SOURCE MATERIAL -
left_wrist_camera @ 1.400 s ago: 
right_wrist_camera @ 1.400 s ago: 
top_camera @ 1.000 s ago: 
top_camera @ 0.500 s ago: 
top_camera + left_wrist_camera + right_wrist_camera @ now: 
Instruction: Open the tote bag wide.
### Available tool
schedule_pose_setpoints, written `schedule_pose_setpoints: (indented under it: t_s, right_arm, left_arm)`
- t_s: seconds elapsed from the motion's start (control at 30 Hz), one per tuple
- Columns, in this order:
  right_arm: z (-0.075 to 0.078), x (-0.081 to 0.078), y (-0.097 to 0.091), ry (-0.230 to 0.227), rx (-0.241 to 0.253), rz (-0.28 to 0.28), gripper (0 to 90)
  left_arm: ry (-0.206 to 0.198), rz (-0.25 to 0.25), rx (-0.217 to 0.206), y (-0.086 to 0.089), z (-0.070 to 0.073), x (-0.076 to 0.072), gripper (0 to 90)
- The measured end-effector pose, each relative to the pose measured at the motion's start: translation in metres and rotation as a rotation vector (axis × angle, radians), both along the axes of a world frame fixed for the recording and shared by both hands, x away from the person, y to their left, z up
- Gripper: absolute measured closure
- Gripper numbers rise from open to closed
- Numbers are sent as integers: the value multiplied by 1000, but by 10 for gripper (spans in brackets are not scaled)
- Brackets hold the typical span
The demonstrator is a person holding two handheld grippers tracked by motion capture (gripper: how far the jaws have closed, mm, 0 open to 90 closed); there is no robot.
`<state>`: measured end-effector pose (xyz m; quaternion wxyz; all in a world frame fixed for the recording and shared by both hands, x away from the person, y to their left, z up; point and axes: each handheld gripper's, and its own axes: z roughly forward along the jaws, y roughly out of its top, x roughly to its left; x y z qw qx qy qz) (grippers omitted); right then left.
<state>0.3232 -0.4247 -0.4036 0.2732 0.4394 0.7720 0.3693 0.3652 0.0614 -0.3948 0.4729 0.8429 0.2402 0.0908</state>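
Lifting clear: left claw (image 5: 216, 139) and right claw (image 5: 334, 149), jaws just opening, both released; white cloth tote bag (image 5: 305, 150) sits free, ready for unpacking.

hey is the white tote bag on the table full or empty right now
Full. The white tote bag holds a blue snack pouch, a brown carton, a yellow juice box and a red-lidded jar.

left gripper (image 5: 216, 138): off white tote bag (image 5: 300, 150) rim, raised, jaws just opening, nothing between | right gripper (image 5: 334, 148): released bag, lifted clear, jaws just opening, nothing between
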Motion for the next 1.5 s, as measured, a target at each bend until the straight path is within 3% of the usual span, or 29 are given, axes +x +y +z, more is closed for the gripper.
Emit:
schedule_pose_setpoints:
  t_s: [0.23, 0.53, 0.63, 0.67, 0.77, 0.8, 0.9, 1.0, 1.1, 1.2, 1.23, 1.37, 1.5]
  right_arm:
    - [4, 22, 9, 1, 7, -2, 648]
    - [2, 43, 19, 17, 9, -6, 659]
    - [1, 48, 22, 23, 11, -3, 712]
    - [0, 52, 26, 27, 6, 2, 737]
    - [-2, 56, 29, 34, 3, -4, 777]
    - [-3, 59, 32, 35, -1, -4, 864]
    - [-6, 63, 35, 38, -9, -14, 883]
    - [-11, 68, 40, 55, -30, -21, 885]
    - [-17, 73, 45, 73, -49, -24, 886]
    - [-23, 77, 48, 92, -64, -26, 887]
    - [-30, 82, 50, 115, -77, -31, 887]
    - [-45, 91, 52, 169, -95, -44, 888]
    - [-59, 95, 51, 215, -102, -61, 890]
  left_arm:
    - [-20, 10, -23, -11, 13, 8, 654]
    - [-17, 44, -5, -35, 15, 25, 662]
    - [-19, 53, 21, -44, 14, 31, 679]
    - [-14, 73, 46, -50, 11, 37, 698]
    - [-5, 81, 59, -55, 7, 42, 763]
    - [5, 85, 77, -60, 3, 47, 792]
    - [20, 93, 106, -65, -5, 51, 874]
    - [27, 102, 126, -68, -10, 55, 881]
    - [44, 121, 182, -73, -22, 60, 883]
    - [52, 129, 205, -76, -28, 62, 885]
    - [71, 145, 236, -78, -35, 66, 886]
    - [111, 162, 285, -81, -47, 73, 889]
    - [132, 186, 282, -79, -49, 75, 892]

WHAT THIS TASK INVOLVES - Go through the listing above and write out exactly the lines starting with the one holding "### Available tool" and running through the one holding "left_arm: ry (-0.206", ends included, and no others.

WRITTEN RESPONSE -
### Available tool
schedule_pose_setpoints, written `schedule_pose_setpoints: (indented under it: t_s, right_arm, left_arm)`
- t_s: seconds elapsed from the motion's start (control at 30 Hz), one per tuple
- Columns, in this order:
  right_arm: z (-0.075 to 0.078), x (-0.081 to 0.078), y (-0.097 to 0.091), ry (-0.230 to 0.227), rx (-0.241 to 0.253), rz (-0.28 to 0.28), gripper (0 to 90)
  left_arm: ry (-0.206 to 0.198), rz (-0.25 to 0.25), rx (-0.217 to 0.206), y (-0.086 to 0.089), z (-0.070 to 0.073), x (-0.076 to 0.072), gripper (0 to 90)

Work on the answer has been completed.